On August 15, Saudi aircraft destroyed yet another hospital run by the Doctors without Borders, killing 11 and leaving at least 19 more injured. In response, the UN Secretary General Ban Ki-moon stressed the fact that Saudi Arabia has been routinely attacking hospital in Yemen, including a hospital in the Saada Governorate and a mobile medical center in the Taiz Governorate.
On January 8, Human Rights Watch reported that Saudi warplanes began dropping cluster bombs on residential areas of the Yemeni capital – Sana’a, which remains under control of Shia rebels – the Houthis. The director of this organization, Steve Goose, stressed the fact that the repeated use of cluster bombs in densely populated areas leads one to the assumption that Riyadh is targeting civilians intentionally, which constitutes a war crime.

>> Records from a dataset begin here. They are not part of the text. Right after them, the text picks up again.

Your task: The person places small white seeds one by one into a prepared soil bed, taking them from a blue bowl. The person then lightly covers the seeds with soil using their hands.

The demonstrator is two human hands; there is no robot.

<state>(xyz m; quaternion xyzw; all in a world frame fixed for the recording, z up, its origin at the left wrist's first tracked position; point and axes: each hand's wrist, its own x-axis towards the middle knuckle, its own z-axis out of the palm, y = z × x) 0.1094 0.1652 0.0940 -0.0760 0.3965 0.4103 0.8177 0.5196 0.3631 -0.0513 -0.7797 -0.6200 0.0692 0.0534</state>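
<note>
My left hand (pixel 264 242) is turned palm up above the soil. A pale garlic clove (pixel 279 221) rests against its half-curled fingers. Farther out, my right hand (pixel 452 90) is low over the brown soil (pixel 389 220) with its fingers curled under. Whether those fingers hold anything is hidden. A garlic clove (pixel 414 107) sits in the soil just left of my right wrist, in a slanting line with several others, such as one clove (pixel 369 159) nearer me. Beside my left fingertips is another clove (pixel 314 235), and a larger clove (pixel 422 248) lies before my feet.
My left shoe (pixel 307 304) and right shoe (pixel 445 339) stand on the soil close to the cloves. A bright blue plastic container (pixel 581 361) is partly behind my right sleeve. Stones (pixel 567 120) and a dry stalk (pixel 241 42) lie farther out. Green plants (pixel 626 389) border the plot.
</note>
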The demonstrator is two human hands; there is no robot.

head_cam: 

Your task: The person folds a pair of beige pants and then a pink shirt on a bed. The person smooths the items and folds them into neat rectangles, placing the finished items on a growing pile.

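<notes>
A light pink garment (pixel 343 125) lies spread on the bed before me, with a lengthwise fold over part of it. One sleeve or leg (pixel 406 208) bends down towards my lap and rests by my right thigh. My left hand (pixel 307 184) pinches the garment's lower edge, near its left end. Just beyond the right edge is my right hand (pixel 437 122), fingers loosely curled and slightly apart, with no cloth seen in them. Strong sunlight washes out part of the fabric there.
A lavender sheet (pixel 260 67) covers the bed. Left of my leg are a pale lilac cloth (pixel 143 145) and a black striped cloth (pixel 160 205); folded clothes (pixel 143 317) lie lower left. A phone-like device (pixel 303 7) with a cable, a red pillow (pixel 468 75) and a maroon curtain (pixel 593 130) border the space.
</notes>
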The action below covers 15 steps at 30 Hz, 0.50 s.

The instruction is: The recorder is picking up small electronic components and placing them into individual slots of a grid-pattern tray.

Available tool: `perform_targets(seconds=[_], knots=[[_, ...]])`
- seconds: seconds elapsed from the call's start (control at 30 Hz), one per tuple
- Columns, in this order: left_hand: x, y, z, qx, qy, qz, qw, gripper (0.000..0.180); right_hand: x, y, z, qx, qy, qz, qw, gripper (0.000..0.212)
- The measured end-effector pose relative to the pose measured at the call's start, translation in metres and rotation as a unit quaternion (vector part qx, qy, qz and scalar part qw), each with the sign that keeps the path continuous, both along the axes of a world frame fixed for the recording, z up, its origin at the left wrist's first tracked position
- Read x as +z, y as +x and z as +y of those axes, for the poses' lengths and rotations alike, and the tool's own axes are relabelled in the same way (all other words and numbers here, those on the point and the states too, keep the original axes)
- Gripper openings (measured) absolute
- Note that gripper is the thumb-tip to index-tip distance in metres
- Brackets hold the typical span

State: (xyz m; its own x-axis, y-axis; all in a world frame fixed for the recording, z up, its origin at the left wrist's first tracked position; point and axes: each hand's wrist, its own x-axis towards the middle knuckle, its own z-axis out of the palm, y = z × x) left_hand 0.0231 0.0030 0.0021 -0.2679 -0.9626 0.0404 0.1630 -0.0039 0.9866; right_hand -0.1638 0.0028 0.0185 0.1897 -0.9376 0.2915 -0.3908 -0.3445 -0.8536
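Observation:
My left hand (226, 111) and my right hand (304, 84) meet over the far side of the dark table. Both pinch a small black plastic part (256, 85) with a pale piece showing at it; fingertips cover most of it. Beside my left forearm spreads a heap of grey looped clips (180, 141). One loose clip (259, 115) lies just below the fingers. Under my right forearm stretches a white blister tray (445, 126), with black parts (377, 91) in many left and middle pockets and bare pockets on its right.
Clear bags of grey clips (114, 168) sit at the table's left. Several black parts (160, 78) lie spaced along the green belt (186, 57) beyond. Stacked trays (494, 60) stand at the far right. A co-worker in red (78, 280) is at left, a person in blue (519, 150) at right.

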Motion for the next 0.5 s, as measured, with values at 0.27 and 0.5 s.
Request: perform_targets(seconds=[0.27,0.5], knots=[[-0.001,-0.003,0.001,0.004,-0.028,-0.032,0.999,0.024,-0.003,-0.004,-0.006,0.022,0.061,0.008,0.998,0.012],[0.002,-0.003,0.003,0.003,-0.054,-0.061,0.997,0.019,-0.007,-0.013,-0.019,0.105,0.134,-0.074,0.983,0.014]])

Despite the fact that Washington has been selling weapons to Saudi Arabia before and throughout the conflict, Riyadh seems to be unable to score a decisive victory in Yemen. In turn, well-prepared and highly mobile armed units of the Houthis have been counterattacking successfully and have even launched a number of missiles into the territory of Saudi Arabia. It’s been noted time and time again that Yemenis are natural born fighters and Saudis can in no way compete with them on the battlefield. Moreover, the military wing of the Shia resistance — Ansar Allah — has been gradually bringing the fighting into southern Saudi territory. In addition, the military operation is costing Saudi Arabia tens of millions of dollars a day, a problem considering the kingdom’s budget was running thin even before Saudi Arabia launched its military campaign.
The conflict in Yemen is often portrayed as a proxy war between Saudi Arabia and Iran, but there’s yet another major player emerging on the stage – ISIS who is claiming its own stake in Yemen. It’s is now clear that neither Saudi Arabia nor its backers in the West had a comprehensive plan of action back when this initial military aggression was launched. Therefore, this conflict can be protracted for decades as is the case for concurrent wars in Afghanistan or Iraq. Thus, the ultimate victor here will be radicals who will eventually become a major problem for the security of Saudi Arabia and its Persian Gulf allies.
This war cannot be won by military means. Yemen now faces disintegration, while Al-Qaeda in the Arabian Peninsula is gradually expanding its influence over territories not controlled by any of the parties of this bloody war. Soon we’ll witness yet another Syria in Yemen.
Therefore, one thing is clear: there can be no major political decision made in Yemen without the Houthis, and Saudi Arabia must start negotiations with them sooner or later. As for the international institutions and human rights organizations, they must become actively involved in the search for a peaceful solution of the Yemeni conflict by all mean possible to prevent the further destabilization of Yemen and the suffering of its people.
Martin Berger is a freelance journalist and geopolitical analyst, exclusively for the online magazine “New Eastern Outlook.”